#### EXERCISE DIRECTIONS
Please return the lines of the data below, word for word, from the first line through the line containing "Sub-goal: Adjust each".

*** Block opens ***

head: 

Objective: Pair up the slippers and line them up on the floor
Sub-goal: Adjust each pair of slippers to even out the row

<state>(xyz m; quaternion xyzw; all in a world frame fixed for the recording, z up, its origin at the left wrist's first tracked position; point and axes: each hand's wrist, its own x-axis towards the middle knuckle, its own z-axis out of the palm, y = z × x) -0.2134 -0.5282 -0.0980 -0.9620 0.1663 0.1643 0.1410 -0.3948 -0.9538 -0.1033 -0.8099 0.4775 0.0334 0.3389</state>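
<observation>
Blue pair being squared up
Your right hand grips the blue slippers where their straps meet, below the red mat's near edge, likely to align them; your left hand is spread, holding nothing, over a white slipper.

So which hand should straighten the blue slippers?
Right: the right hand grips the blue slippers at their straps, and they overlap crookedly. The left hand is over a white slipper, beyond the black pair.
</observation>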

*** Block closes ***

#### SOLUTION TO THIS TASK
head: 

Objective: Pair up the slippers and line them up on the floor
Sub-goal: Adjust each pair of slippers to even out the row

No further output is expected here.